• _Task to carry out_
Scan each line of the records for the word "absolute" and extract the ones that have it.

• _Excerpted records_
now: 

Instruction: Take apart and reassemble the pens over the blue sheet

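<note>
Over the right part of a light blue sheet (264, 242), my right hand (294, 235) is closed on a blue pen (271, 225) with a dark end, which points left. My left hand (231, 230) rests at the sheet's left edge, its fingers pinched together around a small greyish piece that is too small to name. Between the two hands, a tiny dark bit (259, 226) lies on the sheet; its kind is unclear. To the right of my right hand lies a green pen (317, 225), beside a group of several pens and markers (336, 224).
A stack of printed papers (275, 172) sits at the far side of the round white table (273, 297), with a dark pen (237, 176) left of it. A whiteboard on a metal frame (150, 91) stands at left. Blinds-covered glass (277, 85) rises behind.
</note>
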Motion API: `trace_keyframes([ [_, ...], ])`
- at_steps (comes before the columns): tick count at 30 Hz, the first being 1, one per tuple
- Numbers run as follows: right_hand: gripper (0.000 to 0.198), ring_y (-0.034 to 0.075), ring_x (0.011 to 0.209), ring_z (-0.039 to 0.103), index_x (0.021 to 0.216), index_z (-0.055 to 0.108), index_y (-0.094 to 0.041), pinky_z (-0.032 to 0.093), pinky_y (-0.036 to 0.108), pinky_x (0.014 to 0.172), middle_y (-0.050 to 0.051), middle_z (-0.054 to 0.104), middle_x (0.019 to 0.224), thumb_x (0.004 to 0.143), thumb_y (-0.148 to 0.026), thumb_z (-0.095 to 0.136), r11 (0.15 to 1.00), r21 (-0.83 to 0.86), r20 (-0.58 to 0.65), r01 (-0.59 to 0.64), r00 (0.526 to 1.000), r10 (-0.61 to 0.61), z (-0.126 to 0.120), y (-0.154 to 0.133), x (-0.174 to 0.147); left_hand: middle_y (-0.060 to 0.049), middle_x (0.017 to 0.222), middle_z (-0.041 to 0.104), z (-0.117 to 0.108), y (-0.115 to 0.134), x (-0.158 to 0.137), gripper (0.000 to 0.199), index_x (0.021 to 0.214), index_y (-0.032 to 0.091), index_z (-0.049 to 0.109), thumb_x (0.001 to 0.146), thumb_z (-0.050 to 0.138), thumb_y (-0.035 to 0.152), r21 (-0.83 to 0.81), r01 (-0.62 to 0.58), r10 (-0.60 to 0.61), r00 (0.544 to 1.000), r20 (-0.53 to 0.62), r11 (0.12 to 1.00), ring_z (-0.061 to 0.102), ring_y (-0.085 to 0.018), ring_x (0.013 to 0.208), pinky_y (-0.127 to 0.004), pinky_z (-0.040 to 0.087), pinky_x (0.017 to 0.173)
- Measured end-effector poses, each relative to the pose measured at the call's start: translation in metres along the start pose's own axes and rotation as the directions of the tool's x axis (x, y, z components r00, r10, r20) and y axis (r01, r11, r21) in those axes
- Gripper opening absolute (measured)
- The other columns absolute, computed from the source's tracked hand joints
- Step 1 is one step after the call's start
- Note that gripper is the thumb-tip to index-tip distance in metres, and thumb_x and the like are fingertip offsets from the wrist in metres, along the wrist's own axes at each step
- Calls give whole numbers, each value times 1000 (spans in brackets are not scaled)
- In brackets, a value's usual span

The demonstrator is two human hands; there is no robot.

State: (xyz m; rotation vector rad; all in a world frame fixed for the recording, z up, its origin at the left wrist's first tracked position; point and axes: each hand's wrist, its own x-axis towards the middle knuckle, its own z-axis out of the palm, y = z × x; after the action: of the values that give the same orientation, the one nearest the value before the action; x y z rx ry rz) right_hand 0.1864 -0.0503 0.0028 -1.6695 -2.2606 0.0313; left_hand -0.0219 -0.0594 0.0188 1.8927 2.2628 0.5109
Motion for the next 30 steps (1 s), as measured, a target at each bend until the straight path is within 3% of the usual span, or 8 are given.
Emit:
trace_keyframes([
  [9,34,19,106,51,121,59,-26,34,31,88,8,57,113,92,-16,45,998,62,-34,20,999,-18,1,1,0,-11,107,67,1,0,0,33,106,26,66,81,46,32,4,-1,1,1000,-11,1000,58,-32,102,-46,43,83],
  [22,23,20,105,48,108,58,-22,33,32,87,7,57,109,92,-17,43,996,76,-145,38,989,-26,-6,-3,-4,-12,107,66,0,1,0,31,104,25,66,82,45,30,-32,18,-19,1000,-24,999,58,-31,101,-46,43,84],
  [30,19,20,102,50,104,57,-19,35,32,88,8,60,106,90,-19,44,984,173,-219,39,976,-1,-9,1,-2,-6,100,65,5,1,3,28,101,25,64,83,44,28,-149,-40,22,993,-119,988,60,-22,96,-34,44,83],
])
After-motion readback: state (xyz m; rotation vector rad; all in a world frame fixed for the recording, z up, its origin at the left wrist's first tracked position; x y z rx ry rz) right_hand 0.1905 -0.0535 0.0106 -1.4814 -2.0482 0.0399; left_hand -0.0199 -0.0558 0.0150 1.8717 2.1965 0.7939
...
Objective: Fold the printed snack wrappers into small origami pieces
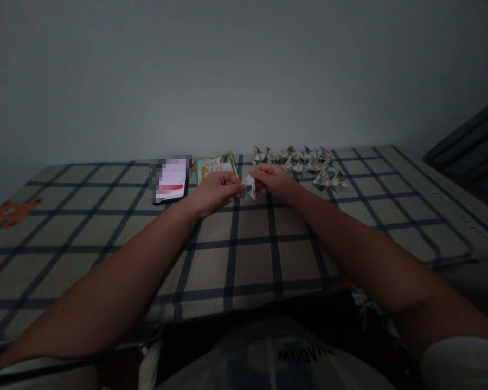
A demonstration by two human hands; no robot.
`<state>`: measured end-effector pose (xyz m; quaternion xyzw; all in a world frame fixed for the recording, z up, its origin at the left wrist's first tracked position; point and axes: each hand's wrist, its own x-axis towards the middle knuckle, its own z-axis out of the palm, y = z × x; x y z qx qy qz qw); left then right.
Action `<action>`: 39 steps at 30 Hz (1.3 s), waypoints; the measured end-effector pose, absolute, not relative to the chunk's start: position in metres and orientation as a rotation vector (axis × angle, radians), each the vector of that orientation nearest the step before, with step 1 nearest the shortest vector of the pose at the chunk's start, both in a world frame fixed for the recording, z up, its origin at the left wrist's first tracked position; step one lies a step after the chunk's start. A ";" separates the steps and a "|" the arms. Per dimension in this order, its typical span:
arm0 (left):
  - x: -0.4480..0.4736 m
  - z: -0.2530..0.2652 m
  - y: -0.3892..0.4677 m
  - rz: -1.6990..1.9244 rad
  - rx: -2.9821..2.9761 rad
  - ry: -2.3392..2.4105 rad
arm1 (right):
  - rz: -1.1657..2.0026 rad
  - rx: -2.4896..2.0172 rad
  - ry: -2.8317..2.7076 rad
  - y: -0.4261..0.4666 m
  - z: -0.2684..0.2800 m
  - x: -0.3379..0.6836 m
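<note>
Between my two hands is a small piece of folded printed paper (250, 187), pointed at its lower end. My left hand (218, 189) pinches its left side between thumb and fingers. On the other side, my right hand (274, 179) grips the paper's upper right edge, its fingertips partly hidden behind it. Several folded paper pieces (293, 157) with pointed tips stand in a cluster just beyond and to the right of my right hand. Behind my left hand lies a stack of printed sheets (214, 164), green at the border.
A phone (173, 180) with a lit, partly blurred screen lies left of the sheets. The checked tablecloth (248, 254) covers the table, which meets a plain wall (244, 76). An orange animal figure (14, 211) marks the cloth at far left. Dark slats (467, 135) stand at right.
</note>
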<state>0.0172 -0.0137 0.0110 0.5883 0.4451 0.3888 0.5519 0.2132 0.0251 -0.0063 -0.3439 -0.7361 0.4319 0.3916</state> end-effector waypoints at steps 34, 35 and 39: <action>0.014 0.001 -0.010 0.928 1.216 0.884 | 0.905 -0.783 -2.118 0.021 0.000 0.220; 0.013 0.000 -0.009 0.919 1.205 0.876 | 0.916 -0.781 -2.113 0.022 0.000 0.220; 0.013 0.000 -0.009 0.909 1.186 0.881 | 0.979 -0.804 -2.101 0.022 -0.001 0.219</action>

• _Exercise result_
- Gripper opening absolute (measured)
- The other columns absolute, computed from the source's tracked hand joints
Action `<action>`: 39 steps at 30 Hz (1.3 s), waypoints; the measured end-effector pose, absolute, not relative to the chunk's start: position in metres and orientation as a rotation vector (axis × angle, radians), each the vector of that orientation nearest the step before, with step 1 nearest the shortest vector of the pose at the chunk's start, both in a world frame fixed for the recording, z up, its origin at the left wrist's first tracked position; step one lies a step after the chunk's start. A ";" separates the steps and a "|" the arms. Per dimension in this order, its typical span:

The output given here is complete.